Kaori Makita, director for Hell's Paradise noted casting voice actors for Gabimaru and Sagiri was the most difficult part, mentioning "When reading the manga, every reader imagines a different voice for the characters. The character's personality and age are the clues I use when deciding who to cast. Sometimes the actual age of the character is really different from their personality and their physicality, but all of that is taken into consideration when casting." Yamada Asaemon Sagiri is voiced by Yumiri Hanamori in Japanese. Makita also wrote "Sagiri is someone who is a little bit shaken or unsure of herself on the inside, and Hanamori-san was able to convey that in her performance. She was able to show [through her audition performance] that Sagiri was someone who is lost but still confident with a strong core. When I saw that in her, that's when I decided Hanamori-san was the person I had to choose for Sagiri."
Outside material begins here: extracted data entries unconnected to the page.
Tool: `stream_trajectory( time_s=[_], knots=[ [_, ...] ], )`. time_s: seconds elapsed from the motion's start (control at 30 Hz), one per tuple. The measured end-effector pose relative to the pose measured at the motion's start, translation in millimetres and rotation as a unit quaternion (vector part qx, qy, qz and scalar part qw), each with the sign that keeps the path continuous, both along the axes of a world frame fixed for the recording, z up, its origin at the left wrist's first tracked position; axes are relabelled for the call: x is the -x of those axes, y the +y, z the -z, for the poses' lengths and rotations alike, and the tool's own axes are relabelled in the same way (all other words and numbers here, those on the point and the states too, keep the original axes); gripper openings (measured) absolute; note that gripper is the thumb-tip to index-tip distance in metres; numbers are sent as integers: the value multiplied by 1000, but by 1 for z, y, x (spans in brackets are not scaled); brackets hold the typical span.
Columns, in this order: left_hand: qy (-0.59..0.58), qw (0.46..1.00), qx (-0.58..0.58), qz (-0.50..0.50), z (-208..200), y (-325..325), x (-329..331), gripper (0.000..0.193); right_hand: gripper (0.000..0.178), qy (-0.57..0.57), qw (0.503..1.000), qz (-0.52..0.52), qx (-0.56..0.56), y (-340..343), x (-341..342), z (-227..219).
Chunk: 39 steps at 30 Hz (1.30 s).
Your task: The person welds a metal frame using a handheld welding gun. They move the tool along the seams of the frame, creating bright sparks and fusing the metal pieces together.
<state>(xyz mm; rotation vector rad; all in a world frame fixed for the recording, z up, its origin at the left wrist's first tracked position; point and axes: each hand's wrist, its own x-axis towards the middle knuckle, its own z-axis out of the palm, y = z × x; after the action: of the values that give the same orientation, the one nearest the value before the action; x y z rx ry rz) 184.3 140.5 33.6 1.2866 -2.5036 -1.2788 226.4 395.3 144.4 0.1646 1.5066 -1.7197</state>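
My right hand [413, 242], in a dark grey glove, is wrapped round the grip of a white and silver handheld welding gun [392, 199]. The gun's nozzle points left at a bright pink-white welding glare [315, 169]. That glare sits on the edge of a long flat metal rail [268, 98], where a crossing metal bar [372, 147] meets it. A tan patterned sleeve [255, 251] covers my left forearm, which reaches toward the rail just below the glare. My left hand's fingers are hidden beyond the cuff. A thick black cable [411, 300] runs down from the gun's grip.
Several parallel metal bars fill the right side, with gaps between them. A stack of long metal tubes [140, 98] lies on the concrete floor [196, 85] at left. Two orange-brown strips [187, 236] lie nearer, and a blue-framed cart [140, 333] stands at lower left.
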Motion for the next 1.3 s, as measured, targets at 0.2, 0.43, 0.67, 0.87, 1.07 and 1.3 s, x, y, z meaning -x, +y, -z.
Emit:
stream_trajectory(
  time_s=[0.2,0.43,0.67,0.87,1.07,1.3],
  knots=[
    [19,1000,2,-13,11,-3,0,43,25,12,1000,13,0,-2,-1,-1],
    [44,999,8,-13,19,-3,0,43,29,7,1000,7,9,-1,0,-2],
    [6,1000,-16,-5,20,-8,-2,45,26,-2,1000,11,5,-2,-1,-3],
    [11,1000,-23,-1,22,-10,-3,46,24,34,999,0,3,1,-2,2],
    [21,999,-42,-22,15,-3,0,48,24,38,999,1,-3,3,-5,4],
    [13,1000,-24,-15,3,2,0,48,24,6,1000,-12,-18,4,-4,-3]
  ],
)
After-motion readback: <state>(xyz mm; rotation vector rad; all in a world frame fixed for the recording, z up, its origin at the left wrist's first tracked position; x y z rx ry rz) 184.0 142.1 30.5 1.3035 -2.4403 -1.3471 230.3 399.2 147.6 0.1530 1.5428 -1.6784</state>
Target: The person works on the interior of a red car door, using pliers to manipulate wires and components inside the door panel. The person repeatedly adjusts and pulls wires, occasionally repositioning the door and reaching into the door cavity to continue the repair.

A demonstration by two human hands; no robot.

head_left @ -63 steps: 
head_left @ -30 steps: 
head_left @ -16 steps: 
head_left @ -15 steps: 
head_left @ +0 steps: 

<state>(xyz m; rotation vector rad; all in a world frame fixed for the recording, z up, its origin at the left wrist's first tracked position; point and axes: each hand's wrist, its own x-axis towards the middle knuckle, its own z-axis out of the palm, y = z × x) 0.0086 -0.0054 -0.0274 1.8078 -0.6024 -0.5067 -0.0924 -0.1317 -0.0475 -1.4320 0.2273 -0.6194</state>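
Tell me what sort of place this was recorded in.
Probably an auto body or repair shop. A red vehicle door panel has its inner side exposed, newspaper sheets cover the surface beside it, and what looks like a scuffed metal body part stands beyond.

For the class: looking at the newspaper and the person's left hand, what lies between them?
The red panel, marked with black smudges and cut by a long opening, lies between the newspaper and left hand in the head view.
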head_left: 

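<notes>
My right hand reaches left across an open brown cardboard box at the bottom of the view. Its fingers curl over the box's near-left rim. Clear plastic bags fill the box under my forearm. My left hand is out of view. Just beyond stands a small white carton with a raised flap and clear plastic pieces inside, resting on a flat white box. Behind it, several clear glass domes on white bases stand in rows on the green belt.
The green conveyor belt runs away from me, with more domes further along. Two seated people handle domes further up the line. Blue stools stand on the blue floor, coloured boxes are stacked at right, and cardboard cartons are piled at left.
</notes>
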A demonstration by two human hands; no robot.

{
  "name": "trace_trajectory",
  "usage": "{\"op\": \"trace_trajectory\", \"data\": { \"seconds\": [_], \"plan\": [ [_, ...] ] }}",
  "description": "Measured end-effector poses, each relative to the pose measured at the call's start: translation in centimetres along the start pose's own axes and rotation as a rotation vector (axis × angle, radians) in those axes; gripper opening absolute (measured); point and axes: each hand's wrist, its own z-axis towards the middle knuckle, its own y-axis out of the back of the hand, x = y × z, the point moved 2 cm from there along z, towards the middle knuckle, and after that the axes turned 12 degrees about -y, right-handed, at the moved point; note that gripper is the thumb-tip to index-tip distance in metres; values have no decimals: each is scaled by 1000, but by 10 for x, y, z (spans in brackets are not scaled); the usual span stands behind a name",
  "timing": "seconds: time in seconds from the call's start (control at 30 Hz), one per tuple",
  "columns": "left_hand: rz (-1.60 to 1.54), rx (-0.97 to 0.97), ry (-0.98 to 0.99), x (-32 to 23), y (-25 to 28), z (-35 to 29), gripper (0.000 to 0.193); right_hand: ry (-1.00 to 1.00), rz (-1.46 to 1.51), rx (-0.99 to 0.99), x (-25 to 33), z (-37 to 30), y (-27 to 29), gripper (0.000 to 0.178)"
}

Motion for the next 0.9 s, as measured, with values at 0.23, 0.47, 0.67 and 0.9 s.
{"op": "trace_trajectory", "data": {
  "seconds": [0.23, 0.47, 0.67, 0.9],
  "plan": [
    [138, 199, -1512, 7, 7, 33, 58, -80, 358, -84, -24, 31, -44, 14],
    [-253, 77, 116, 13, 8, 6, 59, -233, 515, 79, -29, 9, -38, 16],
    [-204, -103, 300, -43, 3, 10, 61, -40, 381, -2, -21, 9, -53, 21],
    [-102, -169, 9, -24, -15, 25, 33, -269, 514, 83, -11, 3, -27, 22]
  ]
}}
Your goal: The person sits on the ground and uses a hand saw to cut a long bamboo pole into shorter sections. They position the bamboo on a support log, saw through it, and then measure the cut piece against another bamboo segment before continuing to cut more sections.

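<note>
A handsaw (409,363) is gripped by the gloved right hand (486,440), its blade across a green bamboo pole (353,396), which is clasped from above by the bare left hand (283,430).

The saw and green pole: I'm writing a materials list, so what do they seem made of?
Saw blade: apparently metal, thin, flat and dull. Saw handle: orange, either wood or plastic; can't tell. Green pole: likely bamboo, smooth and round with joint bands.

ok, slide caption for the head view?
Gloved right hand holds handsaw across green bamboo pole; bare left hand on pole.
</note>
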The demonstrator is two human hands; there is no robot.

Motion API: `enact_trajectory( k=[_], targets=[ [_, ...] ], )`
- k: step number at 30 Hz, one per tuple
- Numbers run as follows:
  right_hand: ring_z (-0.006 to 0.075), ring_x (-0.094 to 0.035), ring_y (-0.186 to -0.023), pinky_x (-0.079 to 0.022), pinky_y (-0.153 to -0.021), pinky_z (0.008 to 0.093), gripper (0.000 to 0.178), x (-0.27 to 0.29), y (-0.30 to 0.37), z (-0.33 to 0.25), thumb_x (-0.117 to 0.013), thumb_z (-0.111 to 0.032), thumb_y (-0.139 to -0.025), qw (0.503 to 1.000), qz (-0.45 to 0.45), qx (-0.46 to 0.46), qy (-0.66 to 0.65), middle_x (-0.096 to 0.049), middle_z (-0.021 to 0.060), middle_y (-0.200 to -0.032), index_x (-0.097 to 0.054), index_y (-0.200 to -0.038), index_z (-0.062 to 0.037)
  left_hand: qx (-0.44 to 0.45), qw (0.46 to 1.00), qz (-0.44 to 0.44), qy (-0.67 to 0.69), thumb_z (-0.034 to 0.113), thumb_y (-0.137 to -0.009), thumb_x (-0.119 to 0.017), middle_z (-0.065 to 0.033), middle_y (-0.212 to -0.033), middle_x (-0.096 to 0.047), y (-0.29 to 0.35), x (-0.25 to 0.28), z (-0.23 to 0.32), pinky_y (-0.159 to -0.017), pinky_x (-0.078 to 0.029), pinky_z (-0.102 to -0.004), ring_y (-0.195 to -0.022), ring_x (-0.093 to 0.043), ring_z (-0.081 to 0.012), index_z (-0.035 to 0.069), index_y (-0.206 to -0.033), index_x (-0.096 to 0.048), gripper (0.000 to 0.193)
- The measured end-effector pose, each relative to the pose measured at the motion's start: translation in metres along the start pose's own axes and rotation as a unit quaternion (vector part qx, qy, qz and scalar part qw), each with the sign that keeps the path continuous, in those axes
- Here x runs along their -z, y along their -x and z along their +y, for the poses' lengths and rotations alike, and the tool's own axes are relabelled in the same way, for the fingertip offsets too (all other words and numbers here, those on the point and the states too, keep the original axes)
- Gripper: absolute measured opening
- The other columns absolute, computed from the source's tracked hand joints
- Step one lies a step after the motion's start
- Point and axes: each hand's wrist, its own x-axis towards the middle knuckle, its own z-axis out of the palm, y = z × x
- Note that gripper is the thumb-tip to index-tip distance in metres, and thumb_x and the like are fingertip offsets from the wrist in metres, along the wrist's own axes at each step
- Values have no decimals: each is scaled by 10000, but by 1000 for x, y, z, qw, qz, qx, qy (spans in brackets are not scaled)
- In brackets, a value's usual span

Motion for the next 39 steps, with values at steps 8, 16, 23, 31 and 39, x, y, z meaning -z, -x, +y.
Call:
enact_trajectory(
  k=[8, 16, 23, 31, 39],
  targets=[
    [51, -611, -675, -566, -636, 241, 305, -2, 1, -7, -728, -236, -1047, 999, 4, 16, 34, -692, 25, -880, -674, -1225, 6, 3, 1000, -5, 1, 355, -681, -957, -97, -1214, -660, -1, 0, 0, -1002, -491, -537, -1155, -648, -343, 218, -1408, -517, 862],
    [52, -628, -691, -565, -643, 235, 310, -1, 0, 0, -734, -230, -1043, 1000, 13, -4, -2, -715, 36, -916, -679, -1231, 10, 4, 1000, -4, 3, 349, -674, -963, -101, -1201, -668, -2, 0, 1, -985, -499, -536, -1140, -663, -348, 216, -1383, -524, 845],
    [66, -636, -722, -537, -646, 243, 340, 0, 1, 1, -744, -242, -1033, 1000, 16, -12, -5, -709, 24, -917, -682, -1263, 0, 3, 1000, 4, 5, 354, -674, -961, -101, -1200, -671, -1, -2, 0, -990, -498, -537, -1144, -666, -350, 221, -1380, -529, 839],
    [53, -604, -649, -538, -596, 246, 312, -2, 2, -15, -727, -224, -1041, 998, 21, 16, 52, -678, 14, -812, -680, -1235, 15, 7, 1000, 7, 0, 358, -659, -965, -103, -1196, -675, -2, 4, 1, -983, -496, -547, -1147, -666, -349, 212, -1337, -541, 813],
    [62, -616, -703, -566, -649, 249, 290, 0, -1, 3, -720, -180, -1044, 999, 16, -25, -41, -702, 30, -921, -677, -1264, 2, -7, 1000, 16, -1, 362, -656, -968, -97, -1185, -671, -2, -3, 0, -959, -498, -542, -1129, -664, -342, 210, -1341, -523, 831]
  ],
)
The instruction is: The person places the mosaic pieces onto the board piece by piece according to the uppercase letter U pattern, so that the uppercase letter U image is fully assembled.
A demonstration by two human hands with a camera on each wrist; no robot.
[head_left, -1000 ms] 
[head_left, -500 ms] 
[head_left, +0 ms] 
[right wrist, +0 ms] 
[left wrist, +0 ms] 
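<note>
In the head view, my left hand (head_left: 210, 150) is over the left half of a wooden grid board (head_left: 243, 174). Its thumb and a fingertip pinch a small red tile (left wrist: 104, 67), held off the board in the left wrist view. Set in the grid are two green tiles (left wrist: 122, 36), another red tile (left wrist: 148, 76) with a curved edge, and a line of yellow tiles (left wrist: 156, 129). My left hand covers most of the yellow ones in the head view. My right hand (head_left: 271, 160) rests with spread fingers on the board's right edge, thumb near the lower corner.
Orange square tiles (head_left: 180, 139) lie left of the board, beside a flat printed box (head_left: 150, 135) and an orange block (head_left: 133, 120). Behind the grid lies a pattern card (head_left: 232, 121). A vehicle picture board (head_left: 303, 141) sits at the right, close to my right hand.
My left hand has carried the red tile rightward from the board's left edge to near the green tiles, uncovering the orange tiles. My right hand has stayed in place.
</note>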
Marisa Duran voices her in English. In an interview with Crunchyroll, Duran said "There is so much of Sagiri that I relate to. It's been really cool to imbue this character with aspects of my own life and my own experiences. There are gender stereotypes and gender norms and she's subverting those expectations. And I think it's really neat that the story comes back down to love, whether it's love of one's partner, one's village, one's community or one's profession. I think in Sagiri's case, it's love of oneself, figuring out who you are, what your purpose is outside of what society is telling you."

== Appearances ==
=== In Hell's Paradise ===
Sagiri is the 12th rank Asaemon of the Yamada clan, as well as the daughter to the former's leader, Yamada Asaemon Kichiji. After realizing at a young age that it was unavoidable for a clan member to not associate themselves with death, she made the decision to become a part of the clan's trade as an executioner. After the recent discovery of the legendary island known as Shinsenkyō, Sagiri and the other ranked Yamada Asaemons become tasked by the shogun to recruit death row convicts for the latest expedition team to retrieve the Elixir of Life from the island, with the reward for the criminals being an official pardon for their crimes. She is assigned the infamous Iwagakure shinobi known as Gabimaru the Hollow and heads to his prison.

== Reception ==
=== Popularity ===
Yamada Asaemon Sagiri was well received by the series' readers and critics. Yumiri Hanamori's performance as Sagiri was nominated for Best Voice Acting Performance – Female at the 10th Anime Trending Awards. Marisa Duran's performance of the character was one of the nominees for Best Voice Artist Performance (English) at the 8th Crunchyroll Anime Awards.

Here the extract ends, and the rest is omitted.